## WHAT IS REQUIRED
Recreate the entire listing that appears below, exactly.
********
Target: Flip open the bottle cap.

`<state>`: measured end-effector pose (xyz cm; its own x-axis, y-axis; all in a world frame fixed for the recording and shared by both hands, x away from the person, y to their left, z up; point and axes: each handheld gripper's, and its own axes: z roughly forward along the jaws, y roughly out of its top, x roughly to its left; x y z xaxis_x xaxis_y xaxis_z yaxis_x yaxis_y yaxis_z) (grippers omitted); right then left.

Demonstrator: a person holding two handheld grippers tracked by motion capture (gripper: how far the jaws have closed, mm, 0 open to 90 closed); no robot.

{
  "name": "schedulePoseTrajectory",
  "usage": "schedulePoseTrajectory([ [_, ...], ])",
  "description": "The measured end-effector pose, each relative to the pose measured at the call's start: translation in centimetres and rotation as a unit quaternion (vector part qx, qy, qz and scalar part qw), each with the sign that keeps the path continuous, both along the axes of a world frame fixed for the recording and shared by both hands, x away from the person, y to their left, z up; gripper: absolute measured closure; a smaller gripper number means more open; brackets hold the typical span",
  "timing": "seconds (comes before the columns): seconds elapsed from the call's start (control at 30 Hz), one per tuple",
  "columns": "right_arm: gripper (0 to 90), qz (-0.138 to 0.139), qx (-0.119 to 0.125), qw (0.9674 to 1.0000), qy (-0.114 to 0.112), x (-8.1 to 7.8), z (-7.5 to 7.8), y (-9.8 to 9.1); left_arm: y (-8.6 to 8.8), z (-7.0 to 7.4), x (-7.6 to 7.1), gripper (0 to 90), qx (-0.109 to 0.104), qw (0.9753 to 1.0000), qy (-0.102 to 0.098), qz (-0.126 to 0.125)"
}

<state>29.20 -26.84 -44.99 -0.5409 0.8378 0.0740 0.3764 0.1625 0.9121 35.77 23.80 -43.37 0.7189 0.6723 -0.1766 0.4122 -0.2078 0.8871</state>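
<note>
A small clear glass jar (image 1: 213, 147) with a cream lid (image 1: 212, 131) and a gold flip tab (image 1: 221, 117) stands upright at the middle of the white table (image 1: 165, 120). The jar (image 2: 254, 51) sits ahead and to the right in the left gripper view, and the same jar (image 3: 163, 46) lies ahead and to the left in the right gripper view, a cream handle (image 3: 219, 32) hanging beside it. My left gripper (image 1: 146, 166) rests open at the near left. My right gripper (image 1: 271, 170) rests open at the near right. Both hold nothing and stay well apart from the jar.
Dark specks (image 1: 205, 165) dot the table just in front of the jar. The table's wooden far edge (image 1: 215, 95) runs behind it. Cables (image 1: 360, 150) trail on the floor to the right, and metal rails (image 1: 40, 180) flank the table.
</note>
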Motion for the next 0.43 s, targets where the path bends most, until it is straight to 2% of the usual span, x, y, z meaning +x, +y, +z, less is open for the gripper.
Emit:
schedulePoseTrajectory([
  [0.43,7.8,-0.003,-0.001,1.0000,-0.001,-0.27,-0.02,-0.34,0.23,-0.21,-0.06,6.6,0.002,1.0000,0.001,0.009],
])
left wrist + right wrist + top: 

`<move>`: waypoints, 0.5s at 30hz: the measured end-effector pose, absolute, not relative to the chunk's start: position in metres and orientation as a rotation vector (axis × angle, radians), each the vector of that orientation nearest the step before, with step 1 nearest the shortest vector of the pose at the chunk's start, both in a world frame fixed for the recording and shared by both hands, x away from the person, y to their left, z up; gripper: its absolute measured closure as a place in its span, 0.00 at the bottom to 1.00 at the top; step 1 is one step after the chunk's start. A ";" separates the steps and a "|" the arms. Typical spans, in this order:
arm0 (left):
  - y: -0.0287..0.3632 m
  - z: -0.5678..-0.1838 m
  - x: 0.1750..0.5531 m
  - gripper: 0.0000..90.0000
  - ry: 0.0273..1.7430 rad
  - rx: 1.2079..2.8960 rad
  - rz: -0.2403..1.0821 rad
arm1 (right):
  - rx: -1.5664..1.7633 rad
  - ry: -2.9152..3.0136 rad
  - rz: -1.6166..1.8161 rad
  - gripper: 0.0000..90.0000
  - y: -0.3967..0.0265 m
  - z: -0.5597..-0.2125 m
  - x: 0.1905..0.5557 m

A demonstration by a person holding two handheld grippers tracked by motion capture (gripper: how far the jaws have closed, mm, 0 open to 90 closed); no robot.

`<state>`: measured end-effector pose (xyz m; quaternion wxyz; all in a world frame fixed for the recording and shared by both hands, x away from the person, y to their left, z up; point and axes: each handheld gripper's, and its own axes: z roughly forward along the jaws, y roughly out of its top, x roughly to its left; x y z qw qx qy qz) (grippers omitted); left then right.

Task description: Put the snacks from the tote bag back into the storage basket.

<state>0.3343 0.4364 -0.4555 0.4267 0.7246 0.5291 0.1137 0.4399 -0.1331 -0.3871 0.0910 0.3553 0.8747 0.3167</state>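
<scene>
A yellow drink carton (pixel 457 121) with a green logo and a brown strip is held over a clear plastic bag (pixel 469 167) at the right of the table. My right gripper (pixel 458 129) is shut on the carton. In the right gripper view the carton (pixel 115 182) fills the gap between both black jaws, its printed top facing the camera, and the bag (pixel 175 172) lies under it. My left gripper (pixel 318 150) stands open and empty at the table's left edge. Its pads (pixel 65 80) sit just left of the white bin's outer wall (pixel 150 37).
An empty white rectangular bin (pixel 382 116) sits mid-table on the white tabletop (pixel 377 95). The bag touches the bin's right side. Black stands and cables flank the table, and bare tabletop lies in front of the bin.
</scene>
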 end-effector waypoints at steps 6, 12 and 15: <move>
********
## THE ANSWER
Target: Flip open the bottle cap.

`<state>`: measured end-effector pose (xyz cm; its own x-axis, y-axis; all in a world frame fixed for the recording and shared by both hands, x away from the person, y to their left, z up; point and axes: each handheld gripper's, and its own axes: z roughly forward along the jaws, y roughly out of its top, x roughly to its left; x y z xaxis_x xaxis_y xaxis_z yaxis_x yaxis_y yaxis_z) (grippers omitted); right then left.

Demonstrator: a person holding two handheld grippers tracked by motion capture (gripper: how far the jaws have closed, mm, 0 open to 90 closed); no robot.

{
  "name": "schedulePoseTrajectory",
  "usage": "schedulePoseTrajectory([ [_, ...], ])",
  "description": "The measured end-effector pose, each relative to the pose measured at the call's start: translation in centimetres and rotation as a unit quaternion (vector part qx, qy, qz and scalar part qw), each with the sign that keeps the path continuous, both along the axes of a world frame fixed for the recording and shared by both hands, x away from the person, y to their left, z up; gripper: absolute measured closure; a smaller gripper number means more open; brackets hold the typical span",
  "timing": "seconds (comes before the columns): seconds elapsed from the call's start (control at 30 Hz), one per tuple",
  "columns": "right_arm: gripper (0 to 90), qz (-0.138 to 0.139), qx (-0.119 to 0.125), qw (0.9674 to 1.0000), qy (-0.114 to 0.112), x (-8.1 to 7.8), z (-7.5 to 7.8), y (-9.8 to 9.1); left_arm: y (-8.6 to 8.8), z (-7.0 to 7.4), x (-7.6 to 7.1), gripper (0 to 90), qx (-0.109 to 0.104), qw (0.9753 to 1.0000), qy (-0.102 to 0.098), qz (-0.126 to 0.125)"
}

<state>29.20 -26.84 -44.99 -0.5409 0.8378 0.0740 0.3764 0.1625 0.9121 35.77 23.80 -43.37 0.7189 0.6723 -0.1766 0.4122 -0.2078 0.8871</state>
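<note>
A small clear glass jar (image 1: 213, 147) with a cream lid (image 1: 212, 131) and a gold flip tab (image 1: 221, 117) stands upright at the middle of the white table (image 1: 165, 120). The jar (image 2: 254, 51) sits ahead and to the right in the left gripper view, and the same jar (image 3: 163, 46) lies ahead and to the left in the right gripper view, a cream handle (image 3: 219, 32) hanging beside it. My left gripper (image 1: 146, 166) rests open at the near left. My right gripper (image 1: 271, 170) rests open at the near right. Both hold nothing and stay well apart from the jar.
Dark specks (image 1: 205, 165) dot the table just in front of the jar. The table's wooden far edge (image 1: 215, 95) runs behind it. Cables (image 1: 360, 150) trail on the floor to the right, and metal rails (image 1: 40, 180) flank the table.
</note>
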Motion for the next 0.43 s, targets where the path bends most, until it is straight to 2% of the usual span, x, y, z meaning +x, +y, +z, less is open for the gripper.
Emit:
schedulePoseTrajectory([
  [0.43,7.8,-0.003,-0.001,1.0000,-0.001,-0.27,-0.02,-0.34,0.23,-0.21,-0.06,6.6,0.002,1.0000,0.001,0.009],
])
left wrist + right wrist + top: 

`<move>`: waypoints, 0.5s at 30hz: the measured end-effector pose, absolute, not relative to the chunk's start: position in metres and orientation as a rotation vector (axis × angle, radians), each the vector of that orientation nearest the step before, with step 1 nearest the shortest vector of the pose at the chunk's start, both in a world frame fixed for the recording and shared by both hands, x away from the person, y to their left, z up; gripper: its absolute measured closure as a place in its span, 0.00 at the bottom to 1.00 at the top; step 1 is one step after the chunk's start. A ";" separates the steps and a "|" the arms. Typical spans, in this order:
arm0 (left):
  - y: -0.0287..0.3632 m
  - z: -0.5678..-0.1838 m
  - x: 0.1750..0.5531 m
  - gripper: 0.0000..90.0000
  - ry: 0.0273..1.7430 rad
  - rx: 1.2079..2.8960 rad
  - rz: -0.2403..1.0821 rad
arm1 (right):
  - rx: -1.5664..1.7633 rad
  - ry: -2.9152..3.0136 rad
  - rz: -1.6166..1.8161 rad
  - gripper: 0.0000..90.0000
  - y: -0.3967..0.0265 m
  - z: -0.5597..-0.2125 m
  - x: 0.1905..0.5557 m

A demonstration by a person holding two handheld grippers tracked by motion capture (gripper: how far the jaws have closed, mm, 0 open to 90 closed); no robot.

`<state>`: measured end-effector pose (xyz m; quaternion wxyz; all in a world frame fixed for the recording and shared by both hands, x away from the person, y to their left, z up; point and axes: each handheld gripper's, and its own axes: z roughly forward along the jaws, y roughly out of its top, x roughly to its left; x y z qw qx qy qz) (grippers omitted); left then right.

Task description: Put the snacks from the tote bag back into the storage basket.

<state>0.3343 0.4364 -0.4555 0.4267 0.7246 0.5291 0.1137 0.4399 -0.1331 -0.3871 0.0910 0.3553 0.8747 0.3167</state>
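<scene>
A yellow drink carton (pixel 457 121) with a green logo and a brown strip is held over a clear plastic bag (pixel 469 167) at the right of the table. My right gripper (pixel 458 129) is shut on the carton. In the right gripper view the carton (pixel 115 182) fills the gap between both black jaws, its printed top facing the camera, and the bag (pixel 175 172) lies under it. My left gripper (pixel 318 150) stands open and empty at the table's left edge. Its pads (pixel 65 80) sit just left of the white bin's outer wall (pixel 150 37).
An empty white rectangular bin (pixel 382 116) sits mid-table on the white tabletop (pixel 377 95). The bag touches the bin's right side. Black stands and cables flank the table, and bare tabletop lies in front of the bin.
</scene>
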 end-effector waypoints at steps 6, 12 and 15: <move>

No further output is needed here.